Control NEMA 23 large bipolar stepper motor with DM556T driver using the Stepper Library?

TLDR: Can I use the Stepper.h library in Arduino using the setup shown in my drawing, or do I have to switch it up?

So I'm trying to control my NEMA 23 stepper motor (Link) using this stepper driver via my Arduino.

I've got it working just fine with the setup shown for what I need at the moment using digitalWrite(pin, HIGH/LOW), but as my project gets more complicated I would like to be able to streamline my code and make it less messy and more efficient.

I've been reading up on the <Stepper.h> library and it looks great and exactly like what I need, but I'm having trouble figuring out how to connect everything. Every tutorial I've seen either uses the driver I'm using (or one like it) or the stepper motor library.

I've tried looking through the docs, but they don't really specify what the different pins mean when establishing the stepper object in Arduino:

Stepper(steps, pin1, pin2)

  • pin1, pin2: two pins that are attached to the motor.
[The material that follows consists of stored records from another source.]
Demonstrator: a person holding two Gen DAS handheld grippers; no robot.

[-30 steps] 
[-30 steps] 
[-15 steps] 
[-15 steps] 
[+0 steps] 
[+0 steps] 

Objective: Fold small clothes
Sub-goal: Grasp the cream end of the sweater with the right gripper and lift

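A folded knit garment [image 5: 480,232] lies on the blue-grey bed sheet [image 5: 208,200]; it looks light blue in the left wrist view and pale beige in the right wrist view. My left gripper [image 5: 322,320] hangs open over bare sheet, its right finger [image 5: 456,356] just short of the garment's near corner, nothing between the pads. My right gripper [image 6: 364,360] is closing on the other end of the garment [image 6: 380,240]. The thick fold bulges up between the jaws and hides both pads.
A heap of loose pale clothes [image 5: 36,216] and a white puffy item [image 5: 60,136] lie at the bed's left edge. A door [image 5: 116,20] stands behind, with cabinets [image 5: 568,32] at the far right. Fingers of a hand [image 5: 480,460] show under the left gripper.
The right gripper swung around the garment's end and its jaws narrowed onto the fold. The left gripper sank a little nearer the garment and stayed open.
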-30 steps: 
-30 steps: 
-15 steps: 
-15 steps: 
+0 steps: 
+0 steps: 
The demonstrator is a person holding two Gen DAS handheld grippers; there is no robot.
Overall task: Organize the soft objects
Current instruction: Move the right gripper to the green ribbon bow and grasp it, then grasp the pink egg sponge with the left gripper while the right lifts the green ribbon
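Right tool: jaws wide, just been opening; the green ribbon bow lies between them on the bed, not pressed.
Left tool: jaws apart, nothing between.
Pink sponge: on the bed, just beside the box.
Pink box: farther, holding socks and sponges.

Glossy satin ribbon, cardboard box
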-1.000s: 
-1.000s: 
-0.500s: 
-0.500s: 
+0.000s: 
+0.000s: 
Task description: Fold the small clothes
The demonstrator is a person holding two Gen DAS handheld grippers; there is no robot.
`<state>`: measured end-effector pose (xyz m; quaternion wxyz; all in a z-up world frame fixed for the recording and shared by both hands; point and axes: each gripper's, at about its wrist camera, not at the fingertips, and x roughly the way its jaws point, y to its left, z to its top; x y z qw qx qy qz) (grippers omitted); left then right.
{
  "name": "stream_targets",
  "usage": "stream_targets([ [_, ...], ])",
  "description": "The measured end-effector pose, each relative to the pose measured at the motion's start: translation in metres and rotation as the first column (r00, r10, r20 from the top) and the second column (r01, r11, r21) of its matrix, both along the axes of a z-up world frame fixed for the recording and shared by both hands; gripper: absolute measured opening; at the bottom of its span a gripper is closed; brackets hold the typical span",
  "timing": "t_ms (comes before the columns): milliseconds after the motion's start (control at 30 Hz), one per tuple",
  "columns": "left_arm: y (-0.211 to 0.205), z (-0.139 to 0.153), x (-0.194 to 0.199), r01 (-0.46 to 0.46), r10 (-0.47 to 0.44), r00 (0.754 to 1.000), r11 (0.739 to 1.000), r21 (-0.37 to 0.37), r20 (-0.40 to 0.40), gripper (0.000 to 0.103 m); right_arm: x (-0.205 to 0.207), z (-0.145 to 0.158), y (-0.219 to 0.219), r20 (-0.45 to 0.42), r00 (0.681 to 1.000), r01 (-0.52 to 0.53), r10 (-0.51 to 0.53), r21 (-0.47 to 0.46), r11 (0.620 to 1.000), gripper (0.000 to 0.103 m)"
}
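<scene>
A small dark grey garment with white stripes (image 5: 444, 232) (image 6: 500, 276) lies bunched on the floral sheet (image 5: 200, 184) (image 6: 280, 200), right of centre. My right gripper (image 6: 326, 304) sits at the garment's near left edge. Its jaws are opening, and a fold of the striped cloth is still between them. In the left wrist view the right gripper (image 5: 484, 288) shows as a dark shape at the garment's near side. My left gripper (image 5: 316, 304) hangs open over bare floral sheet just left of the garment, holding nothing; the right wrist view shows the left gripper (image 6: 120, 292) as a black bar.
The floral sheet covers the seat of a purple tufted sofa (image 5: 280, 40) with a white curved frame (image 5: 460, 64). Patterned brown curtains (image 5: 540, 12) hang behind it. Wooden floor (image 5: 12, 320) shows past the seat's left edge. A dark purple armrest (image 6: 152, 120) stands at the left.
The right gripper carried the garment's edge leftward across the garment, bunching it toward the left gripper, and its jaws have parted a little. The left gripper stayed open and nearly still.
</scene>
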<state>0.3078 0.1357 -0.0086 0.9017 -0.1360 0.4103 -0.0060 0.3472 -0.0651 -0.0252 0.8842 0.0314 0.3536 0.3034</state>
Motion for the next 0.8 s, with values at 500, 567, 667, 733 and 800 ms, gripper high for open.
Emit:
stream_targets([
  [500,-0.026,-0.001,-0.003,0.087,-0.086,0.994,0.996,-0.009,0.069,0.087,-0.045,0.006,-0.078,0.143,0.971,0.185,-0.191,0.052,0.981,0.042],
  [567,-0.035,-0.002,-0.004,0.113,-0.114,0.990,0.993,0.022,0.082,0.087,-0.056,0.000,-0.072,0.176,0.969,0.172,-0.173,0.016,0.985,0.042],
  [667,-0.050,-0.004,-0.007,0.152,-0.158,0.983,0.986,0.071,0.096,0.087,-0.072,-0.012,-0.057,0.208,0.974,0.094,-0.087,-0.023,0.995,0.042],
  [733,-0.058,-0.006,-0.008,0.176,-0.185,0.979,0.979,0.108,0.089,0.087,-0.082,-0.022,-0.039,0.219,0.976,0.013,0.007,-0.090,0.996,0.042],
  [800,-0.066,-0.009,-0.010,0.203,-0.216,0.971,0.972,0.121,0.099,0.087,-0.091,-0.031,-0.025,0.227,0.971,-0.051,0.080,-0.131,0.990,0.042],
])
Like what does that even mean. I have to assume they can't just be attached willynilly.

Here is a crude drawing of how I have it set up now: (please ignore the change in color of the wires going from the stepper motor to the driver).

This setup has been working well without using the stepper library, but I've been having trouble when trying to implement <Stepper.h>. I wasn't sure which pins were pin1 and pin2, so I used what had been working before when I had one pin for Pulse and one for Direction:

Stepper myStepper(steps_per_rev, 8, 9);

However, that has not been working, so I've been assuming that the setup needs to be different. (however, it could also be some small bug in my code that I'm not seeing at the moment).

AccelStepper.h is a popular and often used library.

I say the same, can't see any bug, not even the code.

Whenever I use stepper motors with Arduino, I use a stepper motor driver - either something from Pololu or for bigger motors something in the form factor you have drawn that you can get from multiple manufacturers such as Leadshine.

In either case, they let you control the stepper with three inputs: step, direction and enable. The driver takes care of turning the motor coils on & off in the right sequence to do what you ask.

It appears to me that the stepper library does the same thing: it abstracts the coil switching details away in software but it does need to know how the coils are wired up.

Since you have a sophisticated driver module to take care of all this, you do not need the stepper library. As @Railroader suggests, you can use Accelstepper - it seems popular or you can simply control it yourself using step and direction.

The Stepper library is not for step/dir type drivers. The Stepper library 2 pin constructor is for a different type of driver using the L293/L298 pieces of crap drivers.

AccelStepper is a good library for the step/dir drivers, but I find the MobaTools stepper library a bit easier to learn and use. And of course you can roll your own stepper code. See Robin2's simple stepper code tutorial.